争点化してもいい生活保護の高受給率:9日の大阪ダブル選挙紙面

 9日付朝刊は各紙とも「知事選あす告示」が1面に載りました。各紙の見出しを見渡して目に付くのは「政党」「独裁」などのキーワード。新聞メディアは総じて、既成政党vs橋下徹氏・維新の会の構図での選挙と位置付け、「独裁」的だとしばしば批判される橋下氏の政治手法も大きな争点の一つととらえているようです。
 9日は大きなニュースとして、今年7月の生活保護受給者が過去最多の205万人に上ったとの厚生労働省の発表もありました。毎日新聞は夕刊で、大阪市の今年3月時点の保護率が5・6%と全国平均の3・5倍にも上っていることを単独のサイド記事として紹介。65歳以上の保護率が年々上昇し、09年度には9・2%と、市内の高齢者の10人に1人は受給していることになったと指摘しています。直接ダブル選挙に言及はしていませんが、記事が指摘している大阪の現状は、選挙でも留意されていい事情でしょう。
 他紙の報道でも、この日の厚労省発表には直接触れないものの、ダブル選挙の関連として生活保護を取り上げた記事は少なくありません。

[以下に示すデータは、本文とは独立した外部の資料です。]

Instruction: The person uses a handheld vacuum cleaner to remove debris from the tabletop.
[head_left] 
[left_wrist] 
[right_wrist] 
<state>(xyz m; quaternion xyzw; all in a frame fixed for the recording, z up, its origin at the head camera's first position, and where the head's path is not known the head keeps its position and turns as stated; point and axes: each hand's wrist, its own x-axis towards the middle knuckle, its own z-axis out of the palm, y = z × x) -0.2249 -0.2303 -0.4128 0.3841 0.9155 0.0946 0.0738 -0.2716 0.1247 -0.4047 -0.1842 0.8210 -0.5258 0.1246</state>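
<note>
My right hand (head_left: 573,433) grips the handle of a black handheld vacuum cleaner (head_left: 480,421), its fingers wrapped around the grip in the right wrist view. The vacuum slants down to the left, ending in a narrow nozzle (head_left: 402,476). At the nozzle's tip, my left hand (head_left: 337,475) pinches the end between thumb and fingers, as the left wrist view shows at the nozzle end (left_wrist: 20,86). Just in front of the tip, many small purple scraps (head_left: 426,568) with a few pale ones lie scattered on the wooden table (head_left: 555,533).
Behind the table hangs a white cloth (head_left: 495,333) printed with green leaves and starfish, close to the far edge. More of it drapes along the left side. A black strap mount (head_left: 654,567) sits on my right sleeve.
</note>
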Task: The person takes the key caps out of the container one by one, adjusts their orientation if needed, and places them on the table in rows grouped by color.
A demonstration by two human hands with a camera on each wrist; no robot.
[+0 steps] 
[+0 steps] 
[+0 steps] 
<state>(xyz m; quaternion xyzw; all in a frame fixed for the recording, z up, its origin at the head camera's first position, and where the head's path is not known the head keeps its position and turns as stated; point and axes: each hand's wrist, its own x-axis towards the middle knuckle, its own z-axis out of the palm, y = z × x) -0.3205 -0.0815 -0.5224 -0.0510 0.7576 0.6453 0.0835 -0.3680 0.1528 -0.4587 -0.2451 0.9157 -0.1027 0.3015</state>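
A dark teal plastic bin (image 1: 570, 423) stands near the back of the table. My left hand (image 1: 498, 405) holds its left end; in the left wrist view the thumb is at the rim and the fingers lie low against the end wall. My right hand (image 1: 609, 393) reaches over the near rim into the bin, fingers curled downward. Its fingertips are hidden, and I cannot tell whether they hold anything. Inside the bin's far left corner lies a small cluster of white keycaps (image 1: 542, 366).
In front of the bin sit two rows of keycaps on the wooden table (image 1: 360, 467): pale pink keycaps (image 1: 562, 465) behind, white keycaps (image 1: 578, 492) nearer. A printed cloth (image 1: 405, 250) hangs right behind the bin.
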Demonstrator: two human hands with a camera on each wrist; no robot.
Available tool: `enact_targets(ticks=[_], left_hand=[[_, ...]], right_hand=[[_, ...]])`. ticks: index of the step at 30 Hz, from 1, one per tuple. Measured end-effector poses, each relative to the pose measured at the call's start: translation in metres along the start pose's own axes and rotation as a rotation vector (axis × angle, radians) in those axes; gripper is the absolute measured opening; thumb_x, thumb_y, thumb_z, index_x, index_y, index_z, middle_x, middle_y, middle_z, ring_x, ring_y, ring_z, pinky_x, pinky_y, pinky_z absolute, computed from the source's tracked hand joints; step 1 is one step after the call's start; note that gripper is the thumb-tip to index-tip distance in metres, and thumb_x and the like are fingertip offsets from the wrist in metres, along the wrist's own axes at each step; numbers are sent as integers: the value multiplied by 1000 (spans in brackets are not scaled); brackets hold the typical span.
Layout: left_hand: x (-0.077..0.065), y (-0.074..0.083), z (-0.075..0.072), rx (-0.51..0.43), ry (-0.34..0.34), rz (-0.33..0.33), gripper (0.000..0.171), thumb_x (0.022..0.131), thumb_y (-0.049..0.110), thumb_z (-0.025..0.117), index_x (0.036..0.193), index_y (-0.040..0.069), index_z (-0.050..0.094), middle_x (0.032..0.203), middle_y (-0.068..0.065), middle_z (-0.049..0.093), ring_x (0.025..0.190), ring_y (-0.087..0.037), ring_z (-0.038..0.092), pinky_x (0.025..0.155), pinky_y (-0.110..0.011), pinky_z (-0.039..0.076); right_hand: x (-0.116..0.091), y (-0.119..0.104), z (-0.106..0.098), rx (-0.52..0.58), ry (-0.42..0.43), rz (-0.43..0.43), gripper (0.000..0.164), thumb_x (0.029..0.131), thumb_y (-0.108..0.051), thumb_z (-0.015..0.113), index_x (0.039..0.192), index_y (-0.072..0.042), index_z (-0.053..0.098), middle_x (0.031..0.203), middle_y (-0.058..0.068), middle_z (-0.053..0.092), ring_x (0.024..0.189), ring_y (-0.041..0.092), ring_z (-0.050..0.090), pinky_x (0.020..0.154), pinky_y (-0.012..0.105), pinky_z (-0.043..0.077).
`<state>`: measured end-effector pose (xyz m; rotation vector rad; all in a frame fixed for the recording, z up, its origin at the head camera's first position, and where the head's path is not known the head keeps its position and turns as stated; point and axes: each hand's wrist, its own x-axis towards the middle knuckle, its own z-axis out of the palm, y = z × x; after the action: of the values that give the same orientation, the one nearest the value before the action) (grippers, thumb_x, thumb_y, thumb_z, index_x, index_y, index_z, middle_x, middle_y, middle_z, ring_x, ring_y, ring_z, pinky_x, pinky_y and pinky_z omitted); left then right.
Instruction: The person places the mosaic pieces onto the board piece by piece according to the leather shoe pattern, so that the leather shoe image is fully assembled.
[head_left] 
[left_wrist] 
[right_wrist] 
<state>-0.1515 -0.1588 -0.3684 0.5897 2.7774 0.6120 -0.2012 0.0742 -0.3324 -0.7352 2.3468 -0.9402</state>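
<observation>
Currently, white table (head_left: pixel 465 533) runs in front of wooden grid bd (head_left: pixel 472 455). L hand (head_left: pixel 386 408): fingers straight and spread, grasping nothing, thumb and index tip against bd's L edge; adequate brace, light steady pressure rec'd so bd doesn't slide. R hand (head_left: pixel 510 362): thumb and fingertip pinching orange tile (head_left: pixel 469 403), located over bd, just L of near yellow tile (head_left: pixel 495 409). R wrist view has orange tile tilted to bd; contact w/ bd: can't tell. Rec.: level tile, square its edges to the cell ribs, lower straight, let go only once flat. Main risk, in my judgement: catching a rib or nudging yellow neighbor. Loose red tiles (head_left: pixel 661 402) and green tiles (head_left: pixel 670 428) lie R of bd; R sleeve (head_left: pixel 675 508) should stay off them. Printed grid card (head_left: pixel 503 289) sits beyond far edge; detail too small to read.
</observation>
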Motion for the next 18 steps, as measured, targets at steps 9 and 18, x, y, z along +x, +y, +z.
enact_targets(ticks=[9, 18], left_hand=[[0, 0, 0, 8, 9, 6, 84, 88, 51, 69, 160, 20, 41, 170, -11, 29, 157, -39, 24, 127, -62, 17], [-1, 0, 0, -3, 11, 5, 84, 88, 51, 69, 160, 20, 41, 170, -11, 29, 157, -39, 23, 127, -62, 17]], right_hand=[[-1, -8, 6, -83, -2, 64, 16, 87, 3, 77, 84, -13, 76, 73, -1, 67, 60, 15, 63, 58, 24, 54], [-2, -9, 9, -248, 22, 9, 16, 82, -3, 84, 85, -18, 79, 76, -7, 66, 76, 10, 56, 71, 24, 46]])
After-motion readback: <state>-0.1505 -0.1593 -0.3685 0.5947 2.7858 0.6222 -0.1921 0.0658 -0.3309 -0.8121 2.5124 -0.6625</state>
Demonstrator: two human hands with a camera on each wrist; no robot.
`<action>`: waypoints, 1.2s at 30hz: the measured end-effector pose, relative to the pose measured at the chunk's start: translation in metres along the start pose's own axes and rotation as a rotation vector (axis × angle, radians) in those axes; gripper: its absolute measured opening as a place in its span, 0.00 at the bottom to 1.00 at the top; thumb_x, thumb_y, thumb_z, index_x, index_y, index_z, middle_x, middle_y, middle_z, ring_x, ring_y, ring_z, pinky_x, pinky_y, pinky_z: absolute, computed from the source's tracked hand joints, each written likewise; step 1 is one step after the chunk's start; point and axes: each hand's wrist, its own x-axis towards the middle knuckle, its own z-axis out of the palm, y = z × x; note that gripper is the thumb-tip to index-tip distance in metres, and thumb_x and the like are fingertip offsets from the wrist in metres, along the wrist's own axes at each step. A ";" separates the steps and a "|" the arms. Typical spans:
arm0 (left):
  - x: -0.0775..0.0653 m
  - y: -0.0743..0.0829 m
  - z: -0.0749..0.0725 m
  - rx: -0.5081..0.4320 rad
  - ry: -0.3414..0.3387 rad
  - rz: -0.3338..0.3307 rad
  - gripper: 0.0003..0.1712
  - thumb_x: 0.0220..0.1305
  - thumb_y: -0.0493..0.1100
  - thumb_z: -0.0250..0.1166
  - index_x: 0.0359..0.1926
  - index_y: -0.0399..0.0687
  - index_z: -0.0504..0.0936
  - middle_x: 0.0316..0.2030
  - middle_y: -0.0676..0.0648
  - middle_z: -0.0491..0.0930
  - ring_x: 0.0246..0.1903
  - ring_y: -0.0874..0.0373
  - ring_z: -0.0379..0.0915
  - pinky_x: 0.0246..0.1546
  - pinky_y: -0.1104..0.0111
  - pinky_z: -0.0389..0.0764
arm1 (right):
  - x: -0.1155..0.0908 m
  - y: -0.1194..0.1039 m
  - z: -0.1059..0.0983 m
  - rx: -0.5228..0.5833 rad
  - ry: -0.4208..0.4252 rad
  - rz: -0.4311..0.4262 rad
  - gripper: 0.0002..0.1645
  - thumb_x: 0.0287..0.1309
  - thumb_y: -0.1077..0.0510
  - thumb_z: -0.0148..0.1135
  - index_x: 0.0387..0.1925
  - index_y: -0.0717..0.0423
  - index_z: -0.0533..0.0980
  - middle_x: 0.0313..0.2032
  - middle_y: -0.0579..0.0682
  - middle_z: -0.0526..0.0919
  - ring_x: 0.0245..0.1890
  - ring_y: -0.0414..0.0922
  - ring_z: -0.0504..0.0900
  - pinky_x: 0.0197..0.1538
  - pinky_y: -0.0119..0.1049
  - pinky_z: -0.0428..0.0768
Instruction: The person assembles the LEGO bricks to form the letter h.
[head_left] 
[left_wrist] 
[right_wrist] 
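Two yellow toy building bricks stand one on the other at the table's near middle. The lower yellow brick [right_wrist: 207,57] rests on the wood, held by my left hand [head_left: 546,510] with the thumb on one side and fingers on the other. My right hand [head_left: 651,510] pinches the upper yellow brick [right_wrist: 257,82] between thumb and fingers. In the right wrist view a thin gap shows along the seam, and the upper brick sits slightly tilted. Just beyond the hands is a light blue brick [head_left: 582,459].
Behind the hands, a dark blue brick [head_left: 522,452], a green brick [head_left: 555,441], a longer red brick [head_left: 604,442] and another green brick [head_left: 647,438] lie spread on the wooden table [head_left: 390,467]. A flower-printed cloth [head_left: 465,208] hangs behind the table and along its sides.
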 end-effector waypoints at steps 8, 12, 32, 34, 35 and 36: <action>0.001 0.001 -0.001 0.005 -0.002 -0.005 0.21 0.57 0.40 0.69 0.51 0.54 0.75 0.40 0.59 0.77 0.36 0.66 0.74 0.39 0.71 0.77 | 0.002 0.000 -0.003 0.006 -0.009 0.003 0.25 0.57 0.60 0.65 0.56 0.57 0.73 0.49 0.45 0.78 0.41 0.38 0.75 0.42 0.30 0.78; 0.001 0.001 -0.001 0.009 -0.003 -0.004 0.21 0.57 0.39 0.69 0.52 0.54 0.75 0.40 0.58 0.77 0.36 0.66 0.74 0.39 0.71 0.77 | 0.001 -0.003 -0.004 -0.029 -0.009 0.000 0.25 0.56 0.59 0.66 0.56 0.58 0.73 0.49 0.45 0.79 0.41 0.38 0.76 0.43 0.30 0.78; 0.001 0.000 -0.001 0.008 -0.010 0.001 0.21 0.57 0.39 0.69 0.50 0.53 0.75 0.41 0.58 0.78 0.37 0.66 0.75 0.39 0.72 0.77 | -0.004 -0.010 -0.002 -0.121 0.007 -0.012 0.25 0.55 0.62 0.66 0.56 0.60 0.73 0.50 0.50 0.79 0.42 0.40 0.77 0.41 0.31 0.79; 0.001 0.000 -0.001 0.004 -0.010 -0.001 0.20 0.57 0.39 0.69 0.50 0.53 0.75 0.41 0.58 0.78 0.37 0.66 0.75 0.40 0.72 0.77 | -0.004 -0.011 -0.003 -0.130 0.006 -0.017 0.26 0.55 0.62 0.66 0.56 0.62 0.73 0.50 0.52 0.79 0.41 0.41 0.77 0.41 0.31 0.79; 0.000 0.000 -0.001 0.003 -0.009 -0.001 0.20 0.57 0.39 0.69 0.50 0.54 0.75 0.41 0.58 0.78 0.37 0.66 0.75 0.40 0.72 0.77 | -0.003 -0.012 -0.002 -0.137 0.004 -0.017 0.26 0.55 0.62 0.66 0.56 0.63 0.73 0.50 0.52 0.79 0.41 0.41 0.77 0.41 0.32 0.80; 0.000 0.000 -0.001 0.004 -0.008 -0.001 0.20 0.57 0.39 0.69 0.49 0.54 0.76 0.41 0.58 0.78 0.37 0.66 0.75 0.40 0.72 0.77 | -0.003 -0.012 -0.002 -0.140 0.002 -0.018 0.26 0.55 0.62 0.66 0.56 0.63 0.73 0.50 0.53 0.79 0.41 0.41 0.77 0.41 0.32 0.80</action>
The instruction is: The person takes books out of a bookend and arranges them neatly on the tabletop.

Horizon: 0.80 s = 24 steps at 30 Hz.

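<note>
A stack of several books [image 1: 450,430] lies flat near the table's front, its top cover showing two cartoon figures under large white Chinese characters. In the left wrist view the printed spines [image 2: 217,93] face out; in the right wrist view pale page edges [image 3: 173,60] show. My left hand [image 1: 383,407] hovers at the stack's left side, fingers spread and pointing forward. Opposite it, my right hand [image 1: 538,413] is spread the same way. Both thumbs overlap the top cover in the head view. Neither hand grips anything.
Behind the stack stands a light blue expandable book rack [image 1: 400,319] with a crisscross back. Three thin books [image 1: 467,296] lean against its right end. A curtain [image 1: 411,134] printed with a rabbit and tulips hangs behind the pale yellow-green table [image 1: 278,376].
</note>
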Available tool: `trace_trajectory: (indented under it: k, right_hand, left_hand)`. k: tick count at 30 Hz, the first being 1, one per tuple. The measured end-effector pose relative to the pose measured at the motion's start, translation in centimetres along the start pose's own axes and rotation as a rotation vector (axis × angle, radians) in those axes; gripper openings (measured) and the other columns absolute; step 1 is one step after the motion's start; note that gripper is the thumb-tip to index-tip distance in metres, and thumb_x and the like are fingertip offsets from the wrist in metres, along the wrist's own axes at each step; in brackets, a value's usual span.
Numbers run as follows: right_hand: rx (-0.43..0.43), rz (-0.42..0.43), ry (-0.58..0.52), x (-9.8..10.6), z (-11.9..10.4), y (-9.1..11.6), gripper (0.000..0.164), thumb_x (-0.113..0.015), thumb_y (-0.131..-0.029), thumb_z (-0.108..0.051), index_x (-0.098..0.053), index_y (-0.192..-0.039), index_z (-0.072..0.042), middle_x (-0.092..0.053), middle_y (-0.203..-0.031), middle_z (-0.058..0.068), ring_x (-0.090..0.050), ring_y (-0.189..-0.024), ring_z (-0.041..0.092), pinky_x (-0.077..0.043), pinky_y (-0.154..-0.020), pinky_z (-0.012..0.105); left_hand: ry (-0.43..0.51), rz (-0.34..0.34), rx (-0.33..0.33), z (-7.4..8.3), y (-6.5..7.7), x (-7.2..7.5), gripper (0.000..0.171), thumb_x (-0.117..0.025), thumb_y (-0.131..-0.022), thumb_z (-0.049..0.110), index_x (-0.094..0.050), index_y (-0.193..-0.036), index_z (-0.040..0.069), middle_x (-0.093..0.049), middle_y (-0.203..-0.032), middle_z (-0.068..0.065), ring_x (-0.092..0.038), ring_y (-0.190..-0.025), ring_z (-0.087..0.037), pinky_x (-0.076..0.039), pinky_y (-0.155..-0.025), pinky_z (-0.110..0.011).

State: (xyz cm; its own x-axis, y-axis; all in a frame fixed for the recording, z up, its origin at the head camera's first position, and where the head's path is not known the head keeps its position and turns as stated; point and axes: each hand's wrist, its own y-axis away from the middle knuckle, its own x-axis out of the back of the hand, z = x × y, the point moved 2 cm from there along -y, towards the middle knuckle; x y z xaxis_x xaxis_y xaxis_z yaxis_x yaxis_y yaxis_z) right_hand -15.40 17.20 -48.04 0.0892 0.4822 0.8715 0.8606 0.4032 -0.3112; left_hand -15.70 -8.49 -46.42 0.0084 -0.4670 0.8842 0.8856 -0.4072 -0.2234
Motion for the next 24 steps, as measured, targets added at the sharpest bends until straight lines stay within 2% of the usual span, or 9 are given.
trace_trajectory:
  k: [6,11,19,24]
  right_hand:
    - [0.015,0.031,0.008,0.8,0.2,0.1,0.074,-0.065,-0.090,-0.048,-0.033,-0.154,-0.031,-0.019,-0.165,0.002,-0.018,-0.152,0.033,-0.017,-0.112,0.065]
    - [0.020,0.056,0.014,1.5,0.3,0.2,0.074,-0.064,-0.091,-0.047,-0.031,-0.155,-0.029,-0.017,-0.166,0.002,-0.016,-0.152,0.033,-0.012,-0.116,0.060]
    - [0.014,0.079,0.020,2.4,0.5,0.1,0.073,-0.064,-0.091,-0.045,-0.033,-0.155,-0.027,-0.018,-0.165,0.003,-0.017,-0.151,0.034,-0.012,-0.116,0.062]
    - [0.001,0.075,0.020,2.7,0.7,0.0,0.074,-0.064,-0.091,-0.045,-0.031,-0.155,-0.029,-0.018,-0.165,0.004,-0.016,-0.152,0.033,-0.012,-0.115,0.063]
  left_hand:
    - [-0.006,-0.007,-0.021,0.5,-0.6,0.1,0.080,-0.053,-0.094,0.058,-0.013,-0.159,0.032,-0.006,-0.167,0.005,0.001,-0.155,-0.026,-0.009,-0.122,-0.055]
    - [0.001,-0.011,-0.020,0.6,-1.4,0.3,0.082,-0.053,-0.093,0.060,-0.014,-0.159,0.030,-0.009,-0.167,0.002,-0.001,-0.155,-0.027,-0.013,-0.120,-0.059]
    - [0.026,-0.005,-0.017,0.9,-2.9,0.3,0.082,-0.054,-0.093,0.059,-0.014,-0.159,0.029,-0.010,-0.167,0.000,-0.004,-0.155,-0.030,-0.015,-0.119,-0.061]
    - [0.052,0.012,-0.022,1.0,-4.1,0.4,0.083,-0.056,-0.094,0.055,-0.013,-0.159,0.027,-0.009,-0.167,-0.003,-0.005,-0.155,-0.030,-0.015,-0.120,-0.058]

全国的に見て突出した状態にある大阪市生活保護率の高さをどうするのかは、個人的には、争点化されてもいいと思うのですが。

9日付朝刊
【朝日】1面3段「大阪知事選 あす告示」「11・27ダブル選 市長選は13日」▼2社面3段「公明、自主投票を表明」/4段「校長 なり手ない」「教育基本条例案『公募』というけれど」「『全国募集で人材集う』維新」▼大阪市内版連載「なにわのあした」5「『働ける受給者』急増 生活保護
【毎日】1面4段「維新VS政党 鮮明に」「大阪ダブル選 知事選あす告示」▼2面全7段「政党 中央は静観」「衆院選へ 橋下氏と対決避け」「『独裁』批判が前面に 政治手法争点」▼7面(オピニオン)全6段「異論反論」雨宮処凛さん寄稿「ハシズムで誰が得する?」▼1社面全7段「街頭や取材で訴え白熱」
【読売】1面3段「大阪知事選あす告示」▼2社面4段「決戦目前 熱弁も三様」/連載企画「岐路 2011大阪ダブル選」(下)「民意と学校どうつなぐ」
【産経】1面2段「事実上三つどもえ」/連載企画「大阪政治決戦 3つの焦点」(中)「『政治の関与』か『独裁か』 教育改革」▼21面1ページ特集「大阪府のあるべき姿譲らぬ」(松井、倉田、梅田3氏座談会)▼2社面3段「倉田・平松氏 共闘アピール」「松井氏は単独街宣/梅田氏 政見放送収録」
【日経】2社面4段「『都市のあり方』軸に論戦」「維新の会、既成政党と対決」
【京都】2面4段「府知事選あす告示」

9日夕刊
【朝日】1面全2段「立候補予定3氏 都市制度で激論」▼1社面4段「大阪知事選 3氏討論会」
【毎日】2社面5段「平松氏 動けぬ3日間」「市長選活動規制 公選法の壁」/倉田氏 咲洲撤退を公約
【読売】2社面3段「『市民協働』掲げ改革/『発信力不足』の声も」「平松市政 1期目評価は」/「知事給与2割削減」「倉田氏婚約発表」
【産経】2社面4段「『橋下市長』阻止へ本気」「共産、異例の平松氏“支援”」/全3段「生活保護、争点に」「平松氏 政令市で連携/橋下氏 都構想が必要」
【日系】1社面トップ5段「実り始めた治安対策」「継続的取組 カギ」/全5段「『咲洲』撤退 倉田氏が意向」

 10日は午前8時半に知事選の立候補受け付け開始。10日夕刊からは選挙本番の紙面です。